EXERCISE DETAILS: A faithful transcription of all the data, images excluded, is the required answer.

RAW DATA:

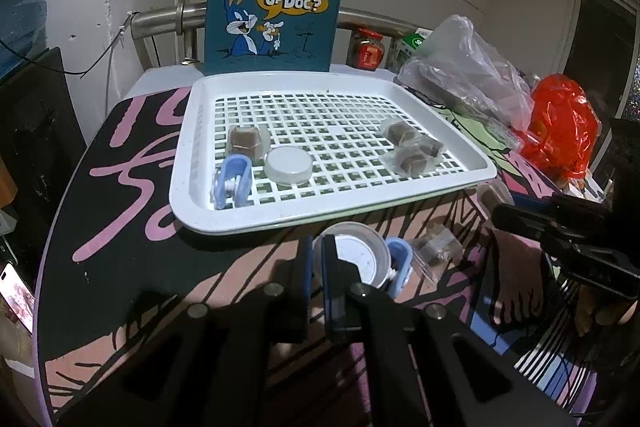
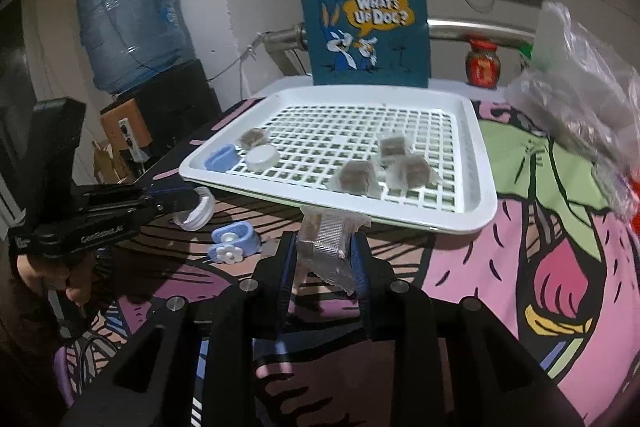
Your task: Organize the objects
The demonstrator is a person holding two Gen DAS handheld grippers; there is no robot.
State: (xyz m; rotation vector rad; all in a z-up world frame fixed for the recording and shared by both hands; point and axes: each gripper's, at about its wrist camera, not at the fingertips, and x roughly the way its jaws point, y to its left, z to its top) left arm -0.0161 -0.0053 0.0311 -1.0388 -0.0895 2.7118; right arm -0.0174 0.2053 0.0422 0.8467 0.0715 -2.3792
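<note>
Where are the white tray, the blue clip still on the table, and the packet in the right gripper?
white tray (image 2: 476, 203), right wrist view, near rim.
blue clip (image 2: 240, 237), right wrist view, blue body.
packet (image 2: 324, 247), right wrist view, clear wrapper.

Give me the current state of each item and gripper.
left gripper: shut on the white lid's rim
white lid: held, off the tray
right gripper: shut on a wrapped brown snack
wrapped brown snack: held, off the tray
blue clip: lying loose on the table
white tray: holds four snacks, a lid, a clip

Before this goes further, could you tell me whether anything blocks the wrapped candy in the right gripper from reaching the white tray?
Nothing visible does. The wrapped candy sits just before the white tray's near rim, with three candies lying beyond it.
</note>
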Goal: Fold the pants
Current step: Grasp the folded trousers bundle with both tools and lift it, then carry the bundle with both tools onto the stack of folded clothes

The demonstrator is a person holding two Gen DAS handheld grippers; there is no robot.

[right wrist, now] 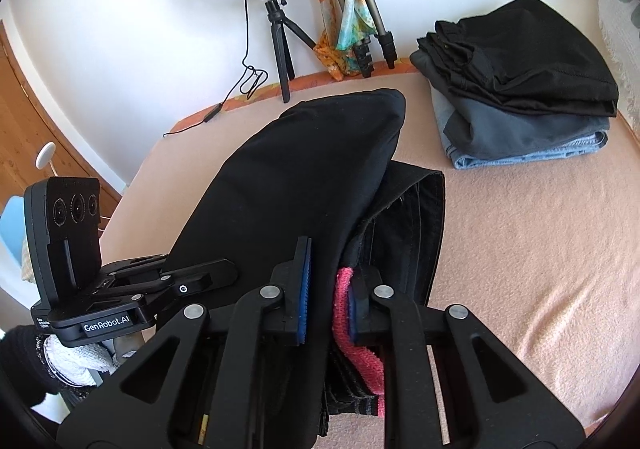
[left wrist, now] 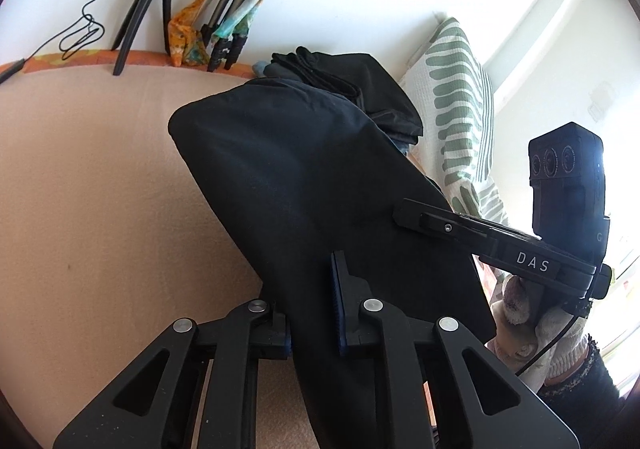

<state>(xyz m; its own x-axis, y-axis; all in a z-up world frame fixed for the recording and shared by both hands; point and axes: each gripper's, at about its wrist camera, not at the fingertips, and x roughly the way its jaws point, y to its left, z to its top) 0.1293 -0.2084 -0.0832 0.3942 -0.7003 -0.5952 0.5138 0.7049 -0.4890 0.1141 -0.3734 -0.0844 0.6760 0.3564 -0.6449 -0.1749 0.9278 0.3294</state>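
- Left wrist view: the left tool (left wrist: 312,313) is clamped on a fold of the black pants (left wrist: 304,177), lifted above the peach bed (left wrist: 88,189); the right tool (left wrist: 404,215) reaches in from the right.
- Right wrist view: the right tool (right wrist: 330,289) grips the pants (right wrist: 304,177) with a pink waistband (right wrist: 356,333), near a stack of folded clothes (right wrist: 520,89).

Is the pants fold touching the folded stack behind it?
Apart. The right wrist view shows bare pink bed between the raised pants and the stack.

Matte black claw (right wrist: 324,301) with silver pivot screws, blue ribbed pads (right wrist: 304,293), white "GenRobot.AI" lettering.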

RESPONSE:
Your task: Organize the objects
The demonstrator is a person holding two Gen DAS handheld grippers; there is no robot.
State: (xyz m; rotation vector rad; all in a z-up world frame fixed for the recording and shared by both hands; point and axes: each gripper's, at about its wrist camera, not at the fingertips, and x roughly the way its jaws point, y to its left, z to its top) left arm -0.0161 -0.0053 0.0311 -1.0388 -0.0895 2.7118; right arm -0.0174 0.2053 0.0422 0.8467 0.0715 -2.3792
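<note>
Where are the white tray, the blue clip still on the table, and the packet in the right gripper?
white tray (image 2: 476, 203), right wrist view, near rim.
blue clip (image 2: 240, 237), right wrist view, blue body.
packet (image 2: 324, 247), right wrist view, clear wrapper.

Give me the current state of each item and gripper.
left gripper: shut on the white lid's rim
white lid: held, off the tray
right gripper: shut on a wrapped brown snack
wrapped brown snack: held, off the tray
blue clip: lying loose on the table
white tray: holds four snacks, a lid, a clip

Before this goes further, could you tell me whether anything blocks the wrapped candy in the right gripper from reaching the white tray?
Nothing visible does. The wrapped candy sits just before the white tray's near rim, with three candies lying beyond it.
</note>
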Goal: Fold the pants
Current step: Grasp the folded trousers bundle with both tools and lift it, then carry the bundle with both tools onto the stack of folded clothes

The demonstrator is a person holding two Gen DAS handheld grippers; there is no robot.

[right wrist, now] 
[left wrist, now] 

<state>(xyz m; its own x-axis, y-axis; all in a z-up world frame fixed for the recording and shared by both hands; point and axes: each gripper's, at about its wrist camera, not at the fingertips, and x roughly the way its jaws point, y to its left, z to its top) 0.1293 -0.2084 -0.0832 0.3942 -0.7003 -0.5952 0.5138 0.7049 -0.4890 0.1141 -0.3734 -0.0844 0.6760 0.3564 -0.6449 -0.1749 0.9278 0.3294</state>
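- Left wrist view: the left tool (left wrist: 312,313) is clamped on a fold of the black pants (left wrist: 304,177), lifted above the peach bed (left wrist: 88,189); the right tool (left wrist: 404,215) reaches in from the right.
- Right wrist view: the right tool (right wrist: 330,289) grips the pants (right wrist: 304,177) with a pink waistband (right wrist: 356,333), near a stack of folded clothes (right wrist: 520,89).

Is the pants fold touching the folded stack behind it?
Apart. The right wrist view shows bare pink bed between the raised pants and the stack.

Matte black claw (right wrist: 324,301) with silver pivot screws, blue ribbed pads (right wrist: 304,293), white "GenRobot.AI" lettering.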

This output requires no further additions.